_YOUR TASK_. For the data that follows, return each line unchanged and drop the pictures.

=== Begin Enclosure ===

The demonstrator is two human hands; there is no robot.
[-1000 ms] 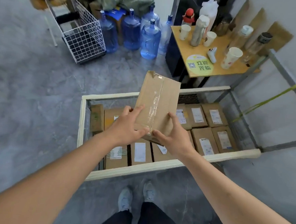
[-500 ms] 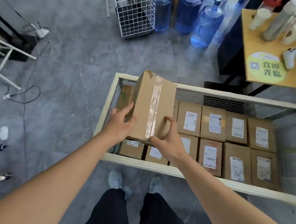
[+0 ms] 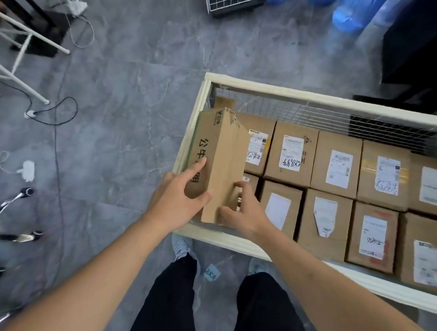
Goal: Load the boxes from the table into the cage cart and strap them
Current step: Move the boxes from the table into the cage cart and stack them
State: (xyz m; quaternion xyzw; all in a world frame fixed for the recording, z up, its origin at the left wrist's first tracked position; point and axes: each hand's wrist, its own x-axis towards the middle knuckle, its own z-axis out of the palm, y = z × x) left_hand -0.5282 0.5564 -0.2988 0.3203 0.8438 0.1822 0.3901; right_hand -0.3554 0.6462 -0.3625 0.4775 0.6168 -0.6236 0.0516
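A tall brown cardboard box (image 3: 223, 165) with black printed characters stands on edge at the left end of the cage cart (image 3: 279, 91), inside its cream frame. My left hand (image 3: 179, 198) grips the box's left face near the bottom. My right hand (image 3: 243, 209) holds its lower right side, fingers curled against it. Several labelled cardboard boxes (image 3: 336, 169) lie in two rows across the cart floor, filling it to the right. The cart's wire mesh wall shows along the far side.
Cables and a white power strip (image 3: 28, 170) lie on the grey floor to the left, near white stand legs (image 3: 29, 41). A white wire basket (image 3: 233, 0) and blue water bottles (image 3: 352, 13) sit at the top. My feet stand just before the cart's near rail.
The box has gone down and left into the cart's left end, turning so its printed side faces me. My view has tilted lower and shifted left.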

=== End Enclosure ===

_SOLUTION FOR THIS TASK_.
The demonstrator is two human hands; there is no robot.
[-1000 ms] 
[-500 ms] 
[+0 ms] 
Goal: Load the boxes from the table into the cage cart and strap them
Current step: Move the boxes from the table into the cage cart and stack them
State: (xyz m; quaternion xyzw; all in a world frame fixed for the recording, z up, its origin at the left wrist's first tracked position; point and axes: each hand's wrist, its own x-axis towards the middle knuckle, its own z-axis out of the palm, y = z × x) left_hand -0.5282 0.5564 -0.2988 0.3203 0.8438 0.1822 0.3901; right_hand -0.3554 0.6462 -0.3625 0.4775 0.6168 -0.6236 0.0516
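A tall brown cardboard box (image 3: 223, 165) with black printed characters stands on edge at the left end of the cage cart (image 3: 279, 91), inside its cream frame. My left hand (image 3: 179, 198) grips the box's left face near the bottom. My right hand (image 3: 243, 209) holds its lower right side, fingers curled against it. Several labelled cardboard boxes (image 3: 336, 169) lie in two rows across the cart floor, filling it to the right. The cart's wire mesh wall shows along the far side.
Cables and a white power strip (image 3: 28, 170) lie on the grey floor to the left, near white stand legs (image 3: 29, 41). A white wire basket (image 3: 233, 0) and blue water bottles (image 3: 352, 13) sit at the top. My feet stand just before the cart's near rail.
The box has gone down and left into the cart's left end, turning so its printed side faces me. My view has tilted lower and shifted left.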

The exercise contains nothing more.